= Activity =
For the data below, give again exactly the lines from the one containing "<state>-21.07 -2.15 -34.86" through the one containing "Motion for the", both ends included, and no others.

[Start of section]

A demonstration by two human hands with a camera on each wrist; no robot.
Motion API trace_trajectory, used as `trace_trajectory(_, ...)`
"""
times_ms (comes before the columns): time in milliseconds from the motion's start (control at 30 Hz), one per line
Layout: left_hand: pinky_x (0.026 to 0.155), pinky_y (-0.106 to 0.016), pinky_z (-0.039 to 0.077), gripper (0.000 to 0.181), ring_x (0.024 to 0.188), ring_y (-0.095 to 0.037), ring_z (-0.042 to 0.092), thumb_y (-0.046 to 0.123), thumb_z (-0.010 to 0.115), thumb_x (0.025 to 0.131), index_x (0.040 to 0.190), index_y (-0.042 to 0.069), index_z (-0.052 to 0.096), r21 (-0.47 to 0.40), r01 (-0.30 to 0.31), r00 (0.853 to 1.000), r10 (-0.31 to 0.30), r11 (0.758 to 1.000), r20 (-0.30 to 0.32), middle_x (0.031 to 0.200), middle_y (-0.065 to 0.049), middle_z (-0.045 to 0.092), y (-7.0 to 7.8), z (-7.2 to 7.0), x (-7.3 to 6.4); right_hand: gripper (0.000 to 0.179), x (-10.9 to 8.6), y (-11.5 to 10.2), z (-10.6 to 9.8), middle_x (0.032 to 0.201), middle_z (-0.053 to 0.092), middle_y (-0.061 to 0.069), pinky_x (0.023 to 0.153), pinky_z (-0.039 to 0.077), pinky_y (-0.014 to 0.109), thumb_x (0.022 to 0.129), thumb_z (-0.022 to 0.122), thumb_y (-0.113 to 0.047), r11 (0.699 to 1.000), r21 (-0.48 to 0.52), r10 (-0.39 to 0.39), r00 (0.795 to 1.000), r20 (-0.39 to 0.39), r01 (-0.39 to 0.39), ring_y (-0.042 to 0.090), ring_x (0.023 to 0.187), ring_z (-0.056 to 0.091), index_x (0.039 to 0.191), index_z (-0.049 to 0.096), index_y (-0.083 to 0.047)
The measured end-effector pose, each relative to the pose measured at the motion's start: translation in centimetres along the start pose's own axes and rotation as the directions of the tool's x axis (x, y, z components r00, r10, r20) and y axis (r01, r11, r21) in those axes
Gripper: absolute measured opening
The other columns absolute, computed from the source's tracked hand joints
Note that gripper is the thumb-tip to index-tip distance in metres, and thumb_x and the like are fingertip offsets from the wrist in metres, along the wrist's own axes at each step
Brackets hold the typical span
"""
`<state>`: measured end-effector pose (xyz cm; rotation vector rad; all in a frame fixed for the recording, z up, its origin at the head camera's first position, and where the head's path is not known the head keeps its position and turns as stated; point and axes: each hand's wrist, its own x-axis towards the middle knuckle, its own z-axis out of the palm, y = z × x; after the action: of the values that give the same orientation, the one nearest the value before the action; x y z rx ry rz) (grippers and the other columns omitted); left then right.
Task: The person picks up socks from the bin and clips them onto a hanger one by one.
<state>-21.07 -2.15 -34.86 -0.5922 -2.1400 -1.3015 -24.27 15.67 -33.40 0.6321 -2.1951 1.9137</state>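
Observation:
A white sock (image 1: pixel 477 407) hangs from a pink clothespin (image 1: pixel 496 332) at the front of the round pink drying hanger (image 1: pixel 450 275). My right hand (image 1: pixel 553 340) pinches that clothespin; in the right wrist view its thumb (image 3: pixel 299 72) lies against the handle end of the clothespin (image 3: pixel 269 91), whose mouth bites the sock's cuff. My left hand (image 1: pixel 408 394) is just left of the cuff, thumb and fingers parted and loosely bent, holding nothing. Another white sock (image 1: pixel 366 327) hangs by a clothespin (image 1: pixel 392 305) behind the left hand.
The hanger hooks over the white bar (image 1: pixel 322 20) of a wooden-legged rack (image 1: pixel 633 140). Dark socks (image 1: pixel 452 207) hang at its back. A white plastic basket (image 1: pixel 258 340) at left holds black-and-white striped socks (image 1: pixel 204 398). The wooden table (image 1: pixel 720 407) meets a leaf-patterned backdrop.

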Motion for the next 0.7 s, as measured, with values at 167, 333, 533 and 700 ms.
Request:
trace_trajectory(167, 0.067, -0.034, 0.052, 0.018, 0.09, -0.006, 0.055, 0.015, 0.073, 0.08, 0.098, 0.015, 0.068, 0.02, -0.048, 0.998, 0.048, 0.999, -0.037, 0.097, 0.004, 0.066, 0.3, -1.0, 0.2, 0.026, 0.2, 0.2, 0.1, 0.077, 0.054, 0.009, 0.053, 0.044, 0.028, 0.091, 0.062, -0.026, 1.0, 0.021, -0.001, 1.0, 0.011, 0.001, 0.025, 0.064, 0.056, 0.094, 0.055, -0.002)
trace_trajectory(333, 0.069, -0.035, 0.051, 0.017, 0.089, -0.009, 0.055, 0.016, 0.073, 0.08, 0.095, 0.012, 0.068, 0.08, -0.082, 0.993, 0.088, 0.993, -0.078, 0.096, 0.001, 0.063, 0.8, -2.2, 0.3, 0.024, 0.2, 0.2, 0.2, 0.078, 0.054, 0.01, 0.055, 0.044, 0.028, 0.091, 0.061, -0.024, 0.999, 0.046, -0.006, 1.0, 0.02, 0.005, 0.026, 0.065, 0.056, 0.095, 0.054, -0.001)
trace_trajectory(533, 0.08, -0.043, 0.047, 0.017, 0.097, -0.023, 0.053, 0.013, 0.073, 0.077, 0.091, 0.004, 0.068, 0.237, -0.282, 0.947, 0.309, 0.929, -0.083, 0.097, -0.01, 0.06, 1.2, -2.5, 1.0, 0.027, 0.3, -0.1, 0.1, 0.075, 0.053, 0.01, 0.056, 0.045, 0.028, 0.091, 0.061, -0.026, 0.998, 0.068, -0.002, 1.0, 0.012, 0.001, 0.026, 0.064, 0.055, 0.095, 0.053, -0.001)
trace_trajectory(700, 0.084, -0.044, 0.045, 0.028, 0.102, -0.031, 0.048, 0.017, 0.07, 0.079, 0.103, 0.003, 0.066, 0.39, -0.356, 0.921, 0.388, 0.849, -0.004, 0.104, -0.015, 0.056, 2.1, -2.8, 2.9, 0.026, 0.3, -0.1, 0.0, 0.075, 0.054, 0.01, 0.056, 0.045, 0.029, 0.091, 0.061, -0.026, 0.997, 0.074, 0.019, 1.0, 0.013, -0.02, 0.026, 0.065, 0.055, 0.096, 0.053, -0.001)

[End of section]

= Exercise solution =
<state>-21.07 -2.15 -34.86 -0.5922 -2.1400 -1.3015 -24.27 15.67 -33.40 0.6321 -2.1951 1.9137</state>
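Observation:
A white sock (image 1: pixel 477 407) hangs from a pink clothespin (image 1: pixel 496 332) at the front of the round pink drying hanger (image 1: pixel 450 275). My right hand (image 1: pixel 553 340) pinches that clothespin; in the right wrist view its thumb (image 3: pixel 299 72) lies against the handle end of the clothespin (image 3: pixel 269 91), whose mouth bites the sock's cuff. My left hand (image 1: pixel 408 394) is just left of the cuff, thumb and fingers parted and loosely bent, holding nothing. Another white sock (image 1: pixel 366 327) hangs by a clothespin (image 1: pixel 392 305) behind the left hand.
The hanger hooks over the white bar (image 1: pixel 322 20) of a wooden-legged rack (image 1: pixel 633 140). Dark socks (image 1: pixel 452 207) hang at its back. A white plastic basket (image 1: pixel 258 340) at left holds black-and-white striped socks (image 1: pixel 204 398). The wooden table (image 1: pixel 720 407) meets a leaf-patterned backdrop.
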
Motion for the next 0.7 s, as measured, with values at 167, 333, 533 and 700 ms.

Besides this answer, nothing more is needed.